Formerly the arts & culture editor of the Forward newspaper, he has published in The New Yorker, Esquire, GQ, Vanity Fair, The New York Observer, New York Magazine, The New York Times Magazine, The New York Times Book Review, Playboy, Ploughshares, North American Review, Partisan Review, Southern Review, et al.

Personal
Born to a cosmopolitan family in New York City and raised in Rowayton, Conn, Rose graduated in English Honors from Brown University, where he was awarded an honorary Phi Beta Kappa.
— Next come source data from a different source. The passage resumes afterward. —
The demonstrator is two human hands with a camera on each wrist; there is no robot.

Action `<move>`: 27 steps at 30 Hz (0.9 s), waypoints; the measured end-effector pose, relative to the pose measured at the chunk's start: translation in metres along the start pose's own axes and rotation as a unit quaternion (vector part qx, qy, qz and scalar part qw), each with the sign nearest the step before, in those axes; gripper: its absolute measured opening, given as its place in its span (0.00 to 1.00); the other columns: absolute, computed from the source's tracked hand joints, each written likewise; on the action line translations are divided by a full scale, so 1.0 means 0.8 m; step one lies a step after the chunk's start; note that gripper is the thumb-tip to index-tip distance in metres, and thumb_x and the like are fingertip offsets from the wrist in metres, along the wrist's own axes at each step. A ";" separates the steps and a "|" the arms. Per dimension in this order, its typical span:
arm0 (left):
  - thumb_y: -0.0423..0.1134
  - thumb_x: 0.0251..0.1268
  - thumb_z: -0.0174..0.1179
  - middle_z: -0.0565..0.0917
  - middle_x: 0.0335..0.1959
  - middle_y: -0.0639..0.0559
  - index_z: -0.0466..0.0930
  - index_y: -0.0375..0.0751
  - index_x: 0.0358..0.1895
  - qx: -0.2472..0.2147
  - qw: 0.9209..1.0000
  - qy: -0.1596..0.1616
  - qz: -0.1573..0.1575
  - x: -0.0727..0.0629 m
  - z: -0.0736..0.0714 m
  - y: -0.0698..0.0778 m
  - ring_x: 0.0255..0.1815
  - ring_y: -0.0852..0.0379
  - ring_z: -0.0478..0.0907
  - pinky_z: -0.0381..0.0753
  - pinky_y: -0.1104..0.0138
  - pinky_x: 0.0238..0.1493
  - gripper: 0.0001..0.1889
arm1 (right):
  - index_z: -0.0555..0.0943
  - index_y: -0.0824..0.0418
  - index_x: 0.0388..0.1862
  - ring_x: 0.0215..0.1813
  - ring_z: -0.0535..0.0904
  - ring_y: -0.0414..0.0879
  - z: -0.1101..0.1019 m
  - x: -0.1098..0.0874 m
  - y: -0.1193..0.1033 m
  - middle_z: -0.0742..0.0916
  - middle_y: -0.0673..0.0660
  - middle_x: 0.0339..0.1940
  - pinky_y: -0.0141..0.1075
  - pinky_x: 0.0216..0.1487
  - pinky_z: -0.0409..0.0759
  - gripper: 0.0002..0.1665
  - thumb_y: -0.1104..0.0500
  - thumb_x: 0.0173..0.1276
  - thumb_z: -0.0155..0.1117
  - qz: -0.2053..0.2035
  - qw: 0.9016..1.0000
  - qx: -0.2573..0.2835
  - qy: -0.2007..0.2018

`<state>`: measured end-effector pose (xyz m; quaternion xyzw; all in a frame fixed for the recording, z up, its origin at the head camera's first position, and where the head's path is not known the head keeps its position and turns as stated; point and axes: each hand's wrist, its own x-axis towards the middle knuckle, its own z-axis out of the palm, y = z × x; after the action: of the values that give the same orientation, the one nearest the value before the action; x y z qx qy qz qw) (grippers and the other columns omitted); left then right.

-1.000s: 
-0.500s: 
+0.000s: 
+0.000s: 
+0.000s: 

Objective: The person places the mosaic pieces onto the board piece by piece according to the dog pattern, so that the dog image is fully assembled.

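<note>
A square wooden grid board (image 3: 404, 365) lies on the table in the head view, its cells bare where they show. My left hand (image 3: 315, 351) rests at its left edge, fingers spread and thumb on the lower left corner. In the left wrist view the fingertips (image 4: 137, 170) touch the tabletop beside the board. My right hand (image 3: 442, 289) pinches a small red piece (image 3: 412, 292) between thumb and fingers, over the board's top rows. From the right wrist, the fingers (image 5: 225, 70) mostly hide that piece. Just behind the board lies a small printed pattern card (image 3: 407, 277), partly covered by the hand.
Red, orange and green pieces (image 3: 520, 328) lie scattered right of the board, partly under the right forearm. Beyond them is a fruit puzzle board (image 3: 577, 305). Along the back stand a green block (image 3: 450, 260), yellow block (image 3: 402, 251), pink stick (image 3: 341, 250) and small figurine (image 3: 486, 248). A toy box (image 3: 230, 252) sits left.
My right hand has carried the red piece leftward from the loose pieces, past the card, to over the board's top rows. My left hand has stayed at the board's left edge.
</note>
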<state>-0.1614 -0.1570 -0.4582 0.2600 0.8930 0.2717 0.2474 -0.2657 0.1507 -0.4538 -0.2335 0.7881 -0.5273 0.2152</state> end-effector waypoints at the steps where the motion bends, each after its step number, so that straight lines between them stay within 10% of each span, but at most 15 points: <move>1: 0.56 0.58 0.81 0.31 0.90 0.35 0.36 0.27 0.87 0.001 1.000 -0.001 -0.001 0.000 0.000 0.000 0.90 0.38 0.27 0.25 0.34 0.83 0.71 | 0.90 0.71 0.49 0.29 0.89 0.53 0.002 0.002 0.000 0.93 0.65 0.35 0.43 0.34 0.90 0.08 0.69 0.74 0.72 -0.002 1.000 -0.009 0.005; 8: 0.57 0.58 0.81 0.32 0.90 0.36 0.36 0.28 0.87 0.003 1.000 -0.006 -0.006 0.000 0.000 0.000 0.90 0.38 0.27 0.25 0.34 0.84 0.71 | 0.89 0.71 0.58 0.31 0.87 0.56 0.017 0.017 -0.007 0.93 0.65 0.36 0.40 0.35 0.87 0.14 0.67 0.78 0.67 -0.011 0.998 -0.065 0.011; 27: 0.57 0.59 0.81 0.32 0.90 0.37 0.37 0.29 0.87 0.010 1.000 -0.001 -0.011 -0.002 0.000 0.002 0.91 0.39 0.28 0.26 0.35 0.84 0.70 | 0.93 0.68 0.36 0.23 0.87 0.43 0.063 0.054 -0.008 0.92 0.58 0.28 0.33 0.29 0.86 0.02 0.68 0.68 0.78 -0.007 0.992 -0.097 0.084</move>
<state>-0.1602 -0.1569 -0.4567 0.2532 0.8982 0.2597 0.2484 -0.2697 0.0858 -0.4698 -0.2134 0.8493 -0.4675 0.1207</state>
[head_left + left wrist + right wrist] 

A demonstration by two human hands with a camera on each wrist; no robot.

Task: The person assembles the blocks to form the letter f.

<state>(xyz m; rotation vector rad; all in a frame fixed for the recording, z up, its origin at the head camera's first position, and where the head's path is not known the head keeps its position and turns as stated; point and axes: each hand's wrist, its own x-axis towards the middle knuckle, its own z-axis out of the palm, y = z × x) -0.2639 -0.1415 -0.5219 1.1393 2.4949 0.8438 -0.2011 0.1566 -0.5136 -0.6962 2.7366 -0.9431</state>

He won "Best Actor Award" at the Abbey Theater in Dublin before fleeing the stage for a life in writing.  Currently he serves as Writer-in-Residence at Western Connecticut State University’s MFA program in professional writing, and acts as editor of The Reading Room, an international literary magazine based in NYC. He has four sons by two wives, including actor Jeremy Roth-Rose, and divides his time between Providence, R.I., New York City, and the southern New Mexico desert, where he is working on a new memoir.

References

External links

DAR on NPR's The Diane Rehm Show
Most recent op ed in the New York Times
DAR on CNN

Living people
American male writers
Year of birth missing (living people)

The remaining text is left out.